LFF 2016 | #1
As it always does, my London Film Festival started at home. Sixty miles from London, watching movies on low-res streams to get a jump on an unmanageably crowded programme. This is a necessary inconvenience. Festivals are, in my limited experience, designed as a way of consuming cinema rather than appreciating it, and it’s easy to get swept away in the tide of it all. Missing something is the end of the world, so you have to see everything. But that leaves no time to reflect. Only time to grab a coffee, to stand in a queue, to wait for the next thing. No wonder Twitter is unbearable during festivals. So a head start off the clock, while far from ideal, certainly has its upsides. There’s no rush. No schedule. Just a few movies and the time to digest them. Perfect.
And time benefits most things, but particularly things that lack, by design, the dazzling immediacy that rapid consumption demands. A film like A Woman’s Life, for example, the newest work from writer/director Stéphane Brizé. A change of scenery, at least, from his previous film, the brooding The Measure of a Man, A Woman’s Life sees Brizé in similarly restrained form, minimising the dramatics of Guy de Maupassant’s era-spanning source novel to instead focus on how its tumultuous events slowly destroy the life of Jeanne, the young woman at its heart. Abused, manipulated and exploited by the men in her life, the once unshakably vibrant Jeanne, who’d find beauty in the world wherever she looked for it, is slowly crushed into bitterness and loneliness, leaving her with nothing but broken promises and tainted memories. Tainted because they used not to be. She was loved. There was happiness in her life for a while. But now, as she looks back, that happiness is nowhere to be found. The bright, beautiful gardens in which she spent her youth are now unkempt and unloved, distantly observed through the rain-flecked windows of cold, stone-walled rooms. There’s no life there anymore — but gardens can grow again. Like The Measure of a Man, A Woman’s Life sees Brizé preoccupied with a world that delivers nothing but pain and disappoint while continually offering glimmers of hope. Letters promising the world in exchange for more money, an “eloquent” apology soon and inevitably proven to be insincere. “Everybody lies,” Jeanne says, finally. “I expected something else.” She’s still looking for beauty in the world. It’s just becoming harder and harder to find it.

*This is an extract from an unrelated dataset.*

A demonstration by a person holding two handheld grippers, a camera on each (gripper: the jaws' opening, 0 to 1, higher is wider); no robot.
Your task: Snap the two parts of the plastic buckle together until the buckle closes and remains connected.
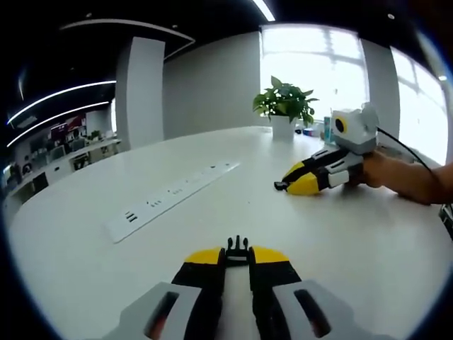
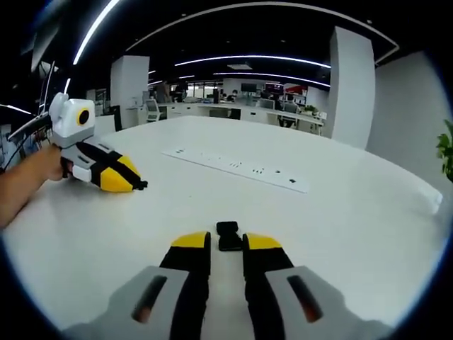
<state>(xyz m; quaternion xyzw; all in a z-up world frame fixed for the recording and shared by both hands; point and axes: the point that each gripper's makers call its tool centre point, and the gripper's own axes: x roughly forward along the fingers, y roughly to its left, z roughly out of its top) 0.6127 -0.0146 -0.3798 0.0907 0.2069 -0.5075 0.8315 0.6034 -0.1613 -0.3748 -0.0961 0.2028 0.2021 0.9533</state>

Tomasz Wasilewski’s United States of Love pulls at a similar thread, as four women search fruitlessly for individual freedom in the wake of Poland’s shift from communist rule to democratic government in the early 1990s. Set within the confines of a panopticonic concrete town and almost totally devoid of colour, this is a repressive vision of Poland, still coping with and transitioning away from the seismic political turmoil of the previous decades. The people of this gloomy town have aged with these politics. Communism is all they know, and it isn’t something easily shed. This passive unwillingness creates frustration, desperation, pain. Things should be better now but they’re not. A housewife is trapped in an emotionless marriage and attracted to a young priest; a headmistress engages in an unbalanced affair with a married doctor; a retired teacher is unrequitedly in love with her young neighbour, a dancer who feels destined for something bigger. These are not fulfilling lives. Each of these women long for a love that’s forever out of reach, doomed by false promises, emotional distance, and acts of violence, chewed up and spat out by a country struggling to free itself from its nightmarish past. They want something more. They want to live. Everyone else just wants to exist.
In Brillante Mendoza’s Ma’ Rosa, existence is everything. Struggling to make ends meet in an overcrowded neighbourhood of Manila, matriarch Rosa and her addict husband sell drugs from their small convenience store to feed their four children. Nobody seems to have any money in this part of town, or, at least, people aren’t willing to part with it — even the supermarket doesn’t have enough coins to give customers the right change. But transactions are essential. We need to pay for things: food, clothing, shelter; everything. It’s a catch-22: nobody wants to spend money, so nobody can make any money. No wonder people are lured into taking shortcuts, justifiable as a single-minded means for survival, but wholly destructive in every other sense. But it’s the only way to sustain life in this place. It’s the only way Rosa can feed her children. And when that option is removed by a corrupt and opportunistic police force, whose livelihoods are based on exploiting the desperate for money and information that will lead to more money, a police force which describes the severity of Rosa’s crime as “a no-bailer”, then what? There's nowhere to go. Ma’Rosa is an ugly, desperate picture of the Philippines as it exists today. There’s no life here. Just a dead town filled with dying people, pit against each other to stay alive.